◆ Exercise details ◆
Show, from the entries below, every line in which "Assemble" appears.

┄┄┄┄┄┄┄┄┄┄

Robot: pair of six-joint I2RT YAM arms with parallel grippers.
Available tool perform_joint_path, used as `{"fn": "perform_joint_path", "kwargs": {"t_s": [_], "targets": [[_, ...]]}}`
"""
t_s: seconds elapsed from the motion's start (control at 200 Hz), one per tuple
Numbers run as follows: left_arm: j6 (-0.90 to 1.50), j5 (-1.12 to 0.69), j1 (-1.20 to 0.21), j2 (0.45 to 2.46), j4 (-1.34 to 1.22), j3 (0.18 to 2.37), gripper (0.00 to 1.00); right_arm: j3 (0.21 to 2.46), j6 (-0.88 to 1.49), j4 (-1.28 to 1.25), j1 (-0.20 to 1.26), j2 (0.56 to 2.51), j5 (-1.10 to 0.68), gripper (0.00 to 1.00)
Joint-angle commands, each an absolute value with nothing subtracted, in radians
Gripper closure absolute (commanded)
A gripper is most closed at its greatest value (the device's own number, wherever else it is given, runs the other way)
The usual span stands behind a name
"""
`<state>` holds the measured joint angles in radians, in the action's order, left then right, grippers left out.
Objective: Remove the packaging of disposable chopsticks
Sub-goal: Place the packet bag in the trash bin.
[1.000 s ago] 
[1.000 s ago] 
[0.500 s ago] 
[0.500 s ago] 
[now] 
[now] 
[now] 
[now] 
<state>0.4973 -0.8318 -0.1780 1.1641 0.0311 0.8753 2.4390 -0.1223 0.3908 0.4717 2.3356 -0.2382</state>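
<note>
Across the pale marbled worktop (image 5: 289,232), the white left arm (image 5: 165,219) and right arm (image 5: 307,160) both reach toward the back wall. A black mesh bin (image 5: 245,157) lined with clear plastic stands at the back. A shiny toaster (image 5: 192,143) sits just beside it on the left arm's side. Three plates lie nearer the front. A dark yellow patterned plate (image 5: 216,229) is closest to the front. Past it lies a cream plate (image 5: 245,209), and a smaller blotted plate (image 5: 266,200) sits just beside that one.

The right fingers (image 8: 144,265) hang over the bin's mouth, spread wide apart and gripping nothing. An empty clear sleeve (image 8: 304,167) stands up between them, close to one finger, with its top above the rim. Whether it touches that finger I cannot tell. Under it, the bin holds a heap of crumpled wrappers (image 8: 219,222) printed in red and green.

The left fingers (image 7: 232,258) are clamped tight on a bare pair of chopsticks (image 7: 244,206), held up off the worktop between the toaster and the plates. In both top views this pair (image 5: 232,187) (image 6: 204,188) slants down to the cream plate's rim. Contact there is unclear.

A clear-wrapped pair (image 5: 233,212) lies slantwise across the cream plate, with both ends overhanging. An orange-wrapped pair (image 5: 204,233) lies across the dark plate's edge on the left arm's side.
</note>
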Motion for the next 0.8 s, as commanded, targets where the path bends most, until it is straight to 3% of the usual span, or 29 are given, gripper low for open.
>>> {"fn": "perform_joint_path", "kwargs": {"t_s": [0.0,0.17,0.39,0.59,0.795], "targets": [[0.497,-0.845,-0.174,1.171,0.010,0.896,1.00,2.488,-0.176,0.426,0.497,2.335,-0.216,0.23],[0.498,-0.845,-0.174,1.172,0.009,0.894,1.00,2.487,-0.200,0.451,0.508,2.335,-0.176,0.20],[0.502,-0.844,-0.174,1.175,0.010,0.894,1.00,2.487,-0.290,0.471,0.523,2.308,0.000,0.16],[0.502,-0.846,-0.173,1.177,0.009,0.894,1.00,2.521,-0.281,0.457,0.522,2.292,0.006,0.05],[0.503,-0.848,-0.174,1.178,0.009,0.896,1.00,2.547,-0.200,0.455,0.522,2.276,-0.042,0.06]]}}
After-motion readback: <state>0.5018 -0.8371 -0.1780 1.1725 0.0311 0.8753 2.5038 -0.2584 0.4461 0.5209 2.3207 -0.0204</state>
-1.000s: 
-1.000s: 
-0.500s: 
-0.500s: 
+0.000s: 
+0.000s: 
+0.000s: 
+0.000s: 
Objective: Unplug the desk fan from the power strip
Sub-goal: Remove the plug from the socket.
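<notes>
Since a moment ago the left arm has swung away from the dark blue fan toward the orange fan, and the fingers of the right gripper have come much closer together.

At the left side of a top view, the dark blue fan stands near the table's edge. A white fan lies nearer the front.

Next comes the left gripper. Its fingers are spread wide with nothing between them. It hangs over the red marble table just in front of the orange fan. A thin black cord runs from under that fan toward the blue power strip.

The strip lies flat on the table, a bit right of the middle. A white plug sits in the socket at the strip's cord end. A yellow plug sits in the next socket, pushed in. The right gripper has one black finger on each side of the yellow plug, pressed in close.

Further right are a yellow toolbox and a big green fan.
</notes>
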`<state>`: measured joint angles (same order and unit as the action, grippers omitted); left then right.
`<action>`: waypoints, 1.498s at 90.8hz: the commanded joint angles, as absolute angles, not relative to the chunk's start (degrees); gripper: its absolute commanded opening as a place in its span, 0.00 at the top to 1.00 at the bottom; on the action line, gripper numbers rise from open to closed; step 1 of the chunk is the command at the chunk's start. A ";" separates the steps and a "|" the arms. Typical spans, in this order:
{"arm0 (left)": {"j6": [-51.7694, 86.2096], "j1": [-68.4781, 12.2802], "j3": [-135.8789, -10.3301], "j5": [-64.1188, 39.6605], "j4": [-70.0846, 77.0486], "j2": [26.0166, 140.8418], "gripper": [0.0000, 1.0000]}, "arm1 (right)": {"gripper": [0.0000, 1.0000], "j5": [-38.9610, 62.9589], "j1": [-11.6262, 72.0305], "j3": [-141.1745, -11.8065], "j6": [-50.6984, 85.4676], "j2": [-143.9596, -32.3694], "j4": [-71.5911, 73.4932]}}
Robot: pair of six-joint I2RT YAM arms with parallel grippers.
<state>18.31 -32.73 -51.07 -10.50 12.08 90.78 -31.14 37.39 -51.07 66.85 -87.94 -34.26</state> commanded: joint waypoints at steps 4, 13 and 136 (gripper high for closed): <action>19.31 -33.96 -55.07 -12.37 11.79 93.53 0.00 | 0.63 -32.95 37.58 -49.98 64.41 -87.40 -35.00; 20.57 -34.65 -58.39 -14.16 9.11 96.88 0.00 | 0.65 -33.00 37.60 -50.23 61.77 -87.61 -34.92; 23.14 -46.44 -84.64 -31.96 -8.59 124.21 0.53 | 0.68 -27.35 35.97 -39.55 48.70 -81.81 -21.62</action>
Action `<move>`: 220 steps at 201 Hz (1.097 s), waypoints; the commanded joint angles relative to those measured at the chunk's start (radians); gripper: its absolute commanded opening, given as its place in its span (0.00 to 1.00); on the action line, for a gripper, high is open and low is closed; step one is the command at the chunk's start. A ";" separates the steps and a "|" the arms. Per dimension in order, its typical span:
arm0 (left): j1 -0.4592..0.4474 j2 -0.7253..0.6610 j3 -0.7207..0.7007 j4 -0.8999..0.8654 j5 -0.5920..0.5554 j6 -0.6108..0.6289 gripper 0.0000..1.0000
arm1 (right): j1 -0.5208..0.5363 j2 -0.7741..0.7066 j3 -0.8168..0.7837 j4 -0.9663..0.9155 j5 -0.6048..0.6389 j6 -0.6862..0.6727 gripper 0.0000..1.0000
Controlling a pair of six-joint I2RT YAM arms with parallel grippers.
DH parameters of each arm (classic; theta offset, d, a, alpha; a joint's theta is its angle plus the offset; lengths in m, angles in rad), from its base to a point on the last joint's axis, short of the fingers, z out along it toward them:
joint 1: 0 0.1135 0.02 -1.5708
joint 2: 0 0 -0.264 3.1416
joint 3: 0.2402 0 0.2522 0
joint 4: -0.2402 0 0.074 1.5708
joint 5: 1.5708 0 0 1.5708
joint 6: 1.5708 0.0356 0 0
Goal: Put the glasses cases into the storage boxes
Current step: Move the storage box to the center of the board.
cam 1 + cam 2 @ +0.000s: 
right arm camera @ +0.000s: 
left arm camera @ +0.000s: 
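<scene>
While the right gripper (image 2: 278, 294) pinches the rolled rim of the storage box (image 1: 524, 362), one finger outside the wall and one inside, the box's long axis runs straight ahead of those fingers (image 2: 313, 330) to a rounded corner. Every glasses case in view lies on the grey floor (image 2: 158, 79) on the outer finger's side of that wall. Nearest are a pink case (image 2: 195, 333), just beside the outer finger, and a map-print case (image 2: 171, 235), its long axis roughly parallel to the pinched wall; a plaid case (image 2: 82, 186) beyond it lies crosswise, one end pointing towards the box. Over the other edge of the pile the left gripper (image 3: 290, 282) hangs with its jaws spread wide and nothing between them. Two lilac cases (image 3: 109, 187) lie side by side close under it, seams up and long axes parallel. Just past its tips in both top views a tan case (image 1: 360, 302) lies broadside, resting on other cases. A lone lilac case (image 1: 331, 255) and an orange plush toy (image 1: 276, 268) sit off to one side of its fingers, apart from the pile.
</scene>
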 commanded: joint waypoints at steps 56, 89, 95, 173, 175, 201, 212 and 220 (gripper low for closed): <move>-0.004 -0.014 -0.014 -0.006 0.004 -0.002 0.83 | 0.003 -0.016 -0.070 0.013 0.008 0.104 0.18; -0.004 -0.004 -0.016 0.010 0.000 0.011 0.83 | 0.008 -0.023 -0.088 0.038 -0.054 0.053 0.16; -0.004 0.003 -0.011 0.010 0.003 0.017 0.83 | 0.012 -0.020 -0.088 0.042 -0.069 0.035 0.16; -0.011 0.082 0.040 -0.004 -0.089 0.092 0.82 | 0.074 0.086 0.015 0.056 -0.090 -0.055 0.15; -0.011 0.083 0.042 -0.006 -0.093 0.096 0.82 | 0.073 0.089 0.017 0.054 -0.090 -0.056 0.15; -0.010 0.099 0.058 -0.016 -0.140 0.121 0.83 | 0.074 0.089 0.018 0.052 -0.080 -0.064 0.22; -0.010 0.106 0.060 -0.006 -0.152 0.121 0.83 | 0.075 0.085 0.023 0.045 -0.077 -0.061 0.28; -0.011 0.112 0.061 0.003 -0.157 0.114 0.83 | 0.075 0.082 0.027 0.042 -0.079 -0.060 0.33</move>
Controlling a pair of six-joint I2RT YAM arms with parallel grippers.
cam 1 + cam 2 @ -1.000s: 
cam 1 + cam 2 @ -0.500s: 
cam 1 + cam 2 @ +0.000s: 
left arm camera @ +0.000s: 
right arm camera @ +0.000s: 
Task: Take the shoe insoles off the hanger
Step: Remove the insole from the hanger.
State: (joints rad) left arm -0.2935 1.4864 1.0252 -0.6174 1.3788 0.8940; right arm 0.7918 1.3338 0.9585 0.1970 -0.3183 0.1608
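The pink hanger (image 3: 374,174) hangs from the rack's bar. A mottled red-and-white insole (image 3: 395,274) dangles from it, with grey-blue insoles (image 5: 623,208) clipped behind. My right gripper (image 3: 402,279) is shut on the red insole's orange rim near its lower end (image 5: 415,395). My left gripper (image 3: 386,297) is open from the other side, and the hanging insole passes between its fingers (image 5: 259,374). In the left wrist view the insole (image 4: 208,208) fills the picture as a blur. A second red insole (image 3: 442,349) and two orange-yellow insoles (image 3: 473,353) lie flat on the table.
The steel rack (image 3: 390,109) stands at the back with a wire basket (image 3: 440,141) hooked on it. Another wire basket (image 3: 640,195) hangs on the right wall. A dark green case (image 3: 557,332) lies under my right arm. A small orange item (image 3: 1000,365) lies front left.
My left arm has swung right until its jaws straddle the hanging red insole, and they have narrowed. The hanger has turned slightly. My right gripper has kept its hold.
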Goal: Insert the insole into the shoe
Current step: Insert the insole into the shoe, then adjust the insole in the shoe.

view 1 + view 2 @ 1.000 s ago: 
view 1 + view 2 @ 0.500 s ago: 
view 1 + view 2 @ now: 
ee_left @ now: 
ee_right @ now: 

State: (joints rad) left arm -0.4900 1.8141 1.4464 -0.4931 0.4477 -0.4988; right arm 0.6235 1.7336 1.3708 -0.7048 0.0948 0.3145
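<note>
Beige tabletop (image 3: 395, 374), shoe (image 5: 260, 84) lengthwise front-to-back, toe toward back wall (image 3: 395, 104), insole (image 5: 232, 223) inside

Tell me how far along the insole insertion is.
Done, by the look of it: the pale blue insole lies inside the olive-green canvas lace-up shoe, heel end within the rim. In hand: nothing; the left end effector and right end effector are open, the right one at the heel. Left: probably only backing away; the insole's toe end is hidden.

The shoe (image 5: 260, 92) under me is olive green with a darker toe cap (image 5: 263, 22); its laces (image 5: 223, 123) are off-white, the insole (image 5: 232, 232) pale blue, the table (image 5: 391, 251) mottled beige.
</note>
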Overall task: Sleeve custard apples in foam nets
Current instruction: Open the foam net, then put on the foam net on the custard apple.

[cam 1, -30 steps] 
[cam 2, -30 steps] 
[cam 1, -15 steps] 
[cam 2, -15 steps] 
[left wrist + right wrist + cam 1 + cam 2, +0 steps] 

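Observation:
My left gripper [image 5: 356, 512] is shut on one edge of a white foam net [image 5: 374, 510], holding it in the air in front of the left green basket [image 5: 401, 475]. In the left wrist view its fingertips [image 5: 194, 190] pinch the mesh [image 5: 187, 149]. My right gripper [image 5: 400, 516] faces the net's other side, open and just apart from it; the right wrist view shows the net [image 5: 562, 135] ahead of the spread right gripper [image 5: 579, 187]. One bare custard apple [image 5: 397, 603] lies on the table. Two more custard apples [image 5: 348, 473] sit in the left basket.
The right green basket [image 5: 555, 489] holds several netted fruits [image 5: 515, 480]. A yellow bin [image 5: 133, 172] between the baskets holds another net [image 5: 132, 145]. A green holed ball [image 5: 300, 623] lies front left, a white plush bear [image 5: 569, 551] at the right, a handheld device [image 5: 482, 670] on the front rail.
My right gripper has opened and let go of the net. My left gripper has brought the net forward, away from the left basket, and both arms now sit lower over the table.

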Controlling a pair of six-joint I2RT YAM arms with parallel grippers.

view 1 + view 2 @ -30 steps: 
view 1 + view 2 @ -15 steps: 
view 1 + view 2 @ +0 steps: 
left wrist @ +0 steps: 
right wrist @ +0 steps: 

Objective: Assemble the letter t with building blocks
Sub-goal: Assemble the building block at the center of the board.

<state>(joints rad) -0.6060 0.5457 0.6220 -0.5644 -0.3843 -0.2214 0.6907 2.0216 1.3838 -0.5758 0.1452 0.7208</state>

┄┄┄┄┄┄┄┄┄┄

◆ Response to the exercise ◆
Objective: Assemble the letter t with building blocks
Sub-goal: Assemble the building block at the center of the board.

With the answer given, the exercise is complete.